- What to work on: Could you set down the listing below exactly, leaving out its pictures?

- Data extract:
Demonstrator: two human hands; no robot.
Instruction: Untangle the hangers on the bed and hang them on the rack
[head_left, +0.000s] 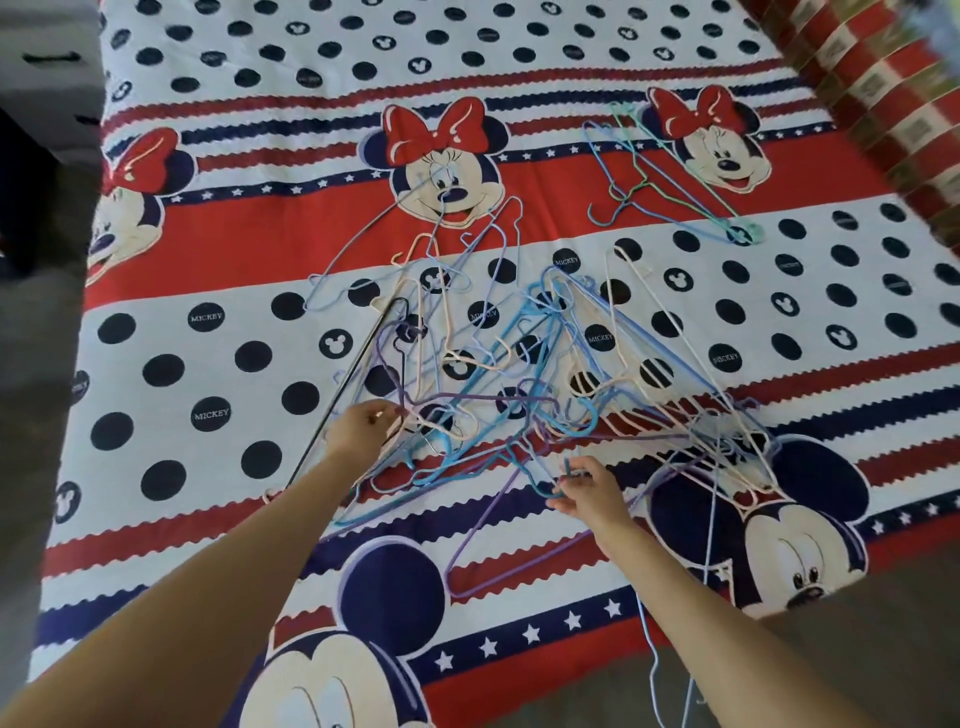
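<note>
A tangled heap of thin hangers (524, 374) in blue, purple, white, cream and black lies in the middle of the bed (208, 364). My left hand (361, 426) pinches a hanger wire at the heap's left side, beside a black hanger (343, 389). My right hand (587, 491) grips the hook of a blue hanger (540, 483) at the heap's near edge. A purple hanger (493, 540) lies just in front of that hand. No rack is in view.
A smaller cluster of blue and green hangers (670, 182) lies apart at the far right of the bed. The sheet is red, white and navy with cartoon mice. A red checked cloth (878, 88) borders the far right; grey furniture (47, 78) stands at the left.
</note>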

- Output below:
Demonstrator: two human hands; no robot.
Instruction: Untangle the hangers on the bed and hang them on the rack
[head_left, +0.000s] 
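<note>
A tangled heap of thin hangers (524, 374) in blue, purple, white, cream and black lies in the middle of the bed (208, 364). My left hand (361, 426) pinches a hanger wire at the heap's left side, beside a black hanger (343, 389). My right hand (587, 491) grips the hook of a blue hanger (540, 483) at the heap's near edge. A purple hanger (493, 540) lies just in front of that hand. No rack is in view.
A smaller cluster of blue and green hangers (670, 182) lies apart at the far right of the bed. The sheet is red, white and navy with cartoon mice. A red checked cloth (878, 88) borders the far right; grey furniture (47, 78) stands at the left.
</note>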

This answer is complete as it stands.